Таисия, супруга и коллега Бориса Наумовича, еще на Дальнем Востоке познакомилась с пожилой женщиной, практикующей лечение травами. Доктор медицинских наук, профессор Гажёв отнесся крайне серьезно к увлечению жены. Медицина берет свои истоки в глубине тысячелетий. Накопленный поколениями наших предков опыт борьбы с болезнями заслуживает внимания и уважения. Опираясь на опыт медикаментозного лечения и народные традиции, супруги решили заняться фитотерапией. Сиверский ремонтный завод предоставил супругам жилье. Открылся центр «Находка», где они занимались лечением людей.
- Если в обычной поликлинике стандартный прием пациента занимает не больше 15 минут, то у нас – час и более. Наш центр был уникальным, единственным в своем роде в Ленинградской области. От посетителей отбоя не было. Мы никогда никакой рекламы не давали. Нет ничего надежнее и лучше, чем сарафанное радио. Люди к нам пошли, потому что встретились с живым, неподдельным участием и сравнительно новыми методами лечения. Мы не обещали чудес, как некоторые шарлатаны сейчас, которые травами «лечат» рак. Нет, мы говорили, что важно обратить внимание на заболевание на ранних этапах, обязательно нужно обратиться к врачу и заниматься профилактикой. Мы всего лишь поддержка для медицины. Давайте я вам покажу письма от пациентов.
Две пухлые папки с сотнями писем лежат на столе.

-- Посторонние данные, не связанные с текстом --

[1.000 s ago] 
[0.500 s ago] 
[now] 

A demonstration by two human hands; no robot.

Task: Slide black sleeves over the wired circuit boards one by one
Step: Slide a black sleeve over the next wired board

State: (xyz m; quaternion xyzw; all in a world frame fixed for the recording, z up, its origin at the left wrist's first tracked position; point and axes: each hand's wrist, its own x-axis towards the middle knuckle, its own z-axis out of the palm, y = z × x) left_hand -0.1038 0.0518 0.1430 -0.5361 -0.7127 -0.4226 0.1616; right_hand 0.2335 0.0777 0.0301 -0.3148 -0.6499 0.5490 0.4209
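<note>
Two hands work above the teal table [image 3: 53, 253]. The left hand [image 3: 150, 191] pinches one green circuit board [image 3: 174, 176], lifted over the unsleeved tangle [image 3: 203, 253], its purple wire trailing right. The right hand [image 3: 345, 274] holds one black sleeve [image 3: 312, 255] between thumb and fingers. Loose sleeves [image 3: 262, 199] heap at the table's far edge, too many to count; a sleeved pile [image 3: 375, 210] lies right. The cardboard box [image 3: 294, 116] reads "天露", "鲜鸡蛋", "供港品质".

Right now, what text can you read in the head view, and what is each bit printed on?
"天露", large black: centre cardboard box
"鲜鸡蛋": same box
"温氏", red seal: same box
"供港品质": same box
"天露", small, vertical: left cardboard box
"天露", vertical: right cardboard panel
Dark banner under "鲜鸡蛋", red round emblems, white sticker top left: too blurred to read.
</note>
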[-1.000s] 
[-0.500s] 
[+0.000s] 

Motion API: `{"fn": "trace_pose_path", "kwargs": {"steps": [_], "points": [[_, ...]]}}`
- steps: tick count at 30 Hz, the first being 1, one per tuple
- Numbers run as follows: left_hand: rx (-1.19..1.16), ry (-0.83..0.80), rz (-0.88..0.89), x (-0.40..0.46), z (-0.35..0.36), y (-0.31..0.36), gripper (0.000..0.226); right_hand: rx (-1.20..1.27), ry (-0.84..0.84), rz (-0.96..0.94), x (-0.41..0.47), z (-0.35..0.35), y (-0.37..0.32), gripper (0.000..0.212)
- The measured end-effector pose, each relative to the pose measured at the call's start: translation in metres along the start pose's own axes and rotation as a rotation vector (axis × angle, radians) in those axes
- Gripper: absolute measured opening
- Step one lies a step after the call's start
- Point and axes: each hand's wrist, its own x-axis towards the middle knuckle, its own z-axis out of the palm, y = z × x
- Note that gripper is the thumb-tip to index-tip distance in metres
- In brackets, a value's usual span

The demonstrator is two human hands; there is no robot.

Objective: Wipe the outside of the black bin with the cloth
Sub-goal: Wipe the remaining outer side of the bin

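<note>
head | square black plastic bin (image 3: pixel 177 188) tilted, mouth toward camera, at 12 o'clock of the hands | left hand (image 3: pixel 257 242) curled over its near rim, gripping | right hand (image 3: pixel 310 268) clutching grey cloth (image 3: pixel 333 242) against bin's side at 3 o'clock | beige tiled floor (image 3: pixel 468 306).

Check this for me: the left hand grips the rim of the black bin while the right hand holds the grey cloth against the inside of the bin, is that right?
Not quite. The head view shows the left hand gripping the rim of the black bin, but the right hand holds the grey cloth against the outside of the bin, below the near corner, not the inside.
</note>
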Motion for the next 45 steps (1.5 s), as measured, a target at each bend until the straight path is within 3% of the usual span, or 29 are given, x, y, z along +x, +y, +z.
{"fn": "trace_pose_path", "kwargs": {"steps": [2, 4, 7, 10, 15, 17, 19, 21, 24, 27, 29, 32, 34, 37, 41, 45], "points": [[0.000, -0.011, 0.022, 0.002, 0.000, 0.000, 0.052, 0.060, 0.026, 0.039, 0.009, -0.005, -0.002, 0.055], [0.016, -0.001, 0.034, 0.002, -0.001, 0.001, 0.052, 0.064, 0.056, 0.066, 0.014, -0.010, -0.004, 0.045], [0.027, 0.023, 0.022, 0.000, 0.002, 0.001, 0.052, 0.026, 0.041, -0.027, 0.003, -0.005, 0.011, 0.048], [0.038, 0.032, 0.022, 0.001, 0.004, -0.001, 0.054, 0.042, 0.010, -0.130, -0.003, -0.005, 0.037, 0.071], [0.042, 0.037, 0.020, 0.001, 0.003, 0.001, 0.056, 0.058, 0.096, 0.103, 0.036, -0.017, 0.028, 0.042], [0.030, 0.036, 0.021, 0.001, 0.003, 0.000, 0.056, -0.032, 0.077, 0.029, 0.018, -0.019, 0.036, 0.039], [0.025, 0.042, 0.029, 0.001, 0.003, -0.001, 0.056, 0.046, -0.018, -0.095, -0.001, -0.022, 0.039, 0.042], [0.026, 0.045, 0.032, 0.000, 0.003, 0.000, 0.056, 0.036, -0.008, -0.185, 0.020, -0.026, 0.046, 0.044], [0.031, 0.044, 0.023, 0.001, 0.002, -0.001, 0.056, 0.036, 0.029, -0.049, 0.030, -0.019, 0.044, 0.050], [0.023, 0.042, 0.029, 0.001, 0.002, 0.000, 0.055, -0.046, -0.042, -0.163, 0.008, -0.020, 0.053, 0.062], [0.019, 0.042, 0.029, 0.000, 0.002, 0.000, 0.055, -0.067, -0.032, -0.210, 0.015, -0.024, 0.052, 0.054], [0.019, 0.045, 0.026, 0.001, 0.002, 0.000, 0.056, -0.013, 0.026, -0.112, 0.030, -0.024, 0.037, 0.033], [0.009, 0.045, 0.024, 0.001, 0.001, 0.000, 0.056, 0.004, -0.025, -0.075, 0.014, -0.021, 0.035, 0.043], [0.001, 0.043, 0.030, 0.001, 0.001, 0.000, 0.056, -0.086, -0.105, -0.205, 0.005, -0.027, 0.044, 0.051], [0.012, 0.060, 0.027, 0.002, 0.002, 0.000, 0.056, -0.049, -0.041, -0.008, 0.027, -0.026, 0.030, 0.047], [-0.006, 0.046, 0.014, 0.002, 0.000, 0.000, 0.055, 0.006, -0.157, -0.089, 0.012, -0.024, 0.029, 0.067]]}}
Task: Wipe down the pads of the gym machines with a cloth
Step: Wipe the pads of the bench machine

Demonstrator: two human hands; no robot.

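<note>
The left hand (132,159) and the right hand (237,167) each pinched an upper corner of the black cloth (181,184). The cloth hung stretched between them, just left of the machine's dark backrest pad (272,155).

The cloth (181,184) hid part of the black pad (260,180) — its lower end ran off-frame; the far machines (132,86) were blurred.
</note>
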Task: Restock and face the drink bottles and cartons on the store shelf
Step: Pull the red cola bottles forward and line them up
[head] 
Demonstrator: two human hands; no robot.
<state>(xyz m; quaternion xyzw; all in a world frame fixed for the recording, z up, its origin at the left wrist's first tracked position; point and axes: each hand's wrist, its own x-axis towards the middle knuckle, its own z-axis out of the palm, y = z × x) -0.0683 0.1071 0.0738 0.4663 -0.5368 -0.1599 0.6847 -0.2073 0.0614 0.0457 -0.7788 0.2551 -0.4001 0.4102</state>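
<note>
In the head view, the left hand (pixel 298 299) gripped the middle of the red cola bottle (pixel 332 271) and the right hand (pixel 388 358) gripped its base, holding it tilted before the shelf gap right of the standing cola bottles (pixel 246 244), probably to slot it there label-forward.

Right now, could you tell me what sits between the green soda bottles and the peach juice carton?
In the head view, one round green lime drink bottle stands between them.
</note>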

- Здесь и благодарности, и просьбы, и различные вопросы по лечению.
Несколько лет наш центр работал, пока в 2010-м году не умерла жена. Во многом благодаря ей наше дело и развивалось. Теперь я – просто пенсионер. Пишу стихи и рассказы. Стихами я увлекался с детства, но всерьез – сравнительно недавно. Просто появилось много свободного времени,
Один из сборников стихов, рассказов и песен Бориса Гажёва назван «Отдушина». В предисловии он пишет, что книга не претендует на покорение высочайших поэтических вершин. Но написана она «от души», отсюда и название. После первой книги появилась и вторая, которую автор назвал «Alter ego».
- А еще, кроме учебника по фитотерапии, изданы 20 книг по фитотерапии различных болезней. В отличии от эмпирического лечения травами, которым занимались «бабушки», нами дано научное обоснование применения лекарственных растений, ибо в наш авторский коллектив входил фармаколог Василий Михайлович Виноградов, бывший заведующий кафедрой фармакологии Военно-медицинской академии.
Работать от души, жить от души – одно из главных его жизненных правил. Борис Наумович Гажёв один из основателей литературного объединения «Поэтов Сиверское братство», автор его гимна. К 500-летию Сиверской написал «Песню о Сиверской».
О Сиверской песню свою я пою,
Куплет за куплетом слагая.
Про землю, которую очень люблю,
И это навеки, я знаю!
Книга жизни Бориса Гажёва еще не написана. Уверен, что впереди еще много интереснейших страниц, наполненных новыми открытиями, встречами с замечательными людьми и творчеством. Долгих лет жизни Вам, Борис Наумович, и крепкого здоровья!